The pharmacokinetics of ranitidine during two different modes of intravenous administration was studied in a homogeneous group of postoperative intensive care unit patients (n = 18). Patients at risk of developing stress-related lesions were randomized to receive repeated injections, 50 mg every 6 h (group A), or a continuous infusion, 50-mg bolus followed by 0.125 mg/kg/h (group B). Before treatment all patients received a single 50-mg ranitidine dose. Serum ranitidine concentrations were measured for 12 h after the single dose and during the treatment period, to calculate individual pharmacokinetic variables. From the single-dose study the calculated half-life, volume of distribution, and clearance were 3.14 +/- 0.61 h, 1.45 +/- 0.42 l/kg, and 0.40 +/- 0.14 l/kg/h for group A and 3.33 +/- 1.08 h, 1.16 +/- 0.20 l/kg, and 0.35 +/- 0.21 l/kg/h, for group B, respectively. Ranitidine pharmacokinetics after the single dose was comparable in the two groups. No statistically significant differences could be detected between the ranitidine pharmacokinetics after the first single dose and the multiple dose or continuous infusion.

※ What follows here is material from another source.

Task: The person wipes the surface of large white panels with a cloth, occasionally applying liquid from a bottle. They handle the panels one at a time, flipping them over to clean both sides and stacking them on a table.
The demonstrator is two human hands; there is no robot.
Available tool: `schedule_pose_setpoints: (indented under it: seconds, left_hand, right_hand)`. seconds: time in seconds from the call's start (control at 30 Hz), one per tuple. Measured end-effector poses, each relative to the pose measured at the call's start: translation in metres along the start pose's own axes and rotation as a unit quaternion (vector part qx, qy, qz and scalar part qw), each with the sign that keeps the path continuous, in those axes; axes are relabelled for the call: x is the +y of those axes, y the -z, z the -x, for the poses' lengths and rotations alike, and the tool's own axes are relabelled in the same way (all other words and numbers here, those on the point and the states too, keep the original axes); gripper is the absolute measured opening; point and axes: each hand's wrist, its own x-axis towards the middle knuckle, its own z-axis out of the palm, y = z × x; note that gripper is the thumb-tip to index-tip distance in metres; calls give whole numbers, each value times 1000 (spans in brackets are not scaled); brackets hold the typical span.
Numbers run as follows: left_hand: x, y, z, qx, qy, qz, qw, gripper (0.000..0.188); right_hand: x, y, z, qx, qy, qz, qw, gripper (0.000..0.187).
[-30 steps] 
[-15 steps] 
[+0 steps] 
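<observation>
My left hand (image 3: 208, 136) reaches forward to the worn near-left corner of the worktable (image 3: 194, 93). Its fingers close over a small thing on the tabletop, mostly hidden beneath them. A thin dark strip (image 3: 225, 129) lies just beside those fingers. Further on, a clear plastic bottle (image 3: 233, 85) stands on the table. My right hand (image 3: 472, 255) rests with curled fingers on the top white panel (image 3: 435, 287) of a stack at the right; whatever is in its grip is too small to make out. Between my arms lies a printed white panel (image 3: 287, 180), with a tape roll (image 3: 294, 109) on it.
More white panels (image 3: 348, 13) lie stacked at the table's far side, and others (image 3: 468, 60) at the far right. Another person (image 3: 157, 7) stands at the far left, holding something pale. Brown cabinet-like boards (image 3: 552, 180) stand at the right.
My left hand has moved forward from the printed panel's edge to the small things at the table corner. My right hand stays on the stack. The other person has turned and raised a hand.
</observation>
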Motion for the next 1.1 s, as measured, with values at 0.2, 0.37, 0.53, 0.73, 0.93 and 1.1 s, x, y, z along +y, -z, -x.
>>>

在一组同质的术后重症监护病房患者(n = 18)中,研究了雷尼替丁在两种不同静脉给药方式下的药代动力学。将有发生应激相关病变风险的患者随机分为两组,A组每6小时重复注射50毫克,B组先静脉推注50毫克,然后以0.125毫克/千克/小时的速度持续输注。治疗前,所有患者均接受单次50毫克雷尼替丁剂量。在单次给药后12小时以及治疗期间测量血清雷尼替丁浓度,以计算个体药代动力学变量。从单剂量研究中得出,A组计算出的半衰期、分布容积和清除率分别为3.14±0.61小时、1.45±0.42升/千克和0.40±0.14升/千克/小时,B组分别为3.33±1.08小时、1.16±0.20升/千克和0.35±0.21升/千克/小时。两组单次给药后雷尼替丁的药代动力学具有可比性。在首次单剂量给药后的雷尼替丁药代动力学与多次给药或持续输注后的药代动力学之间未检测到统计学上的显著差异。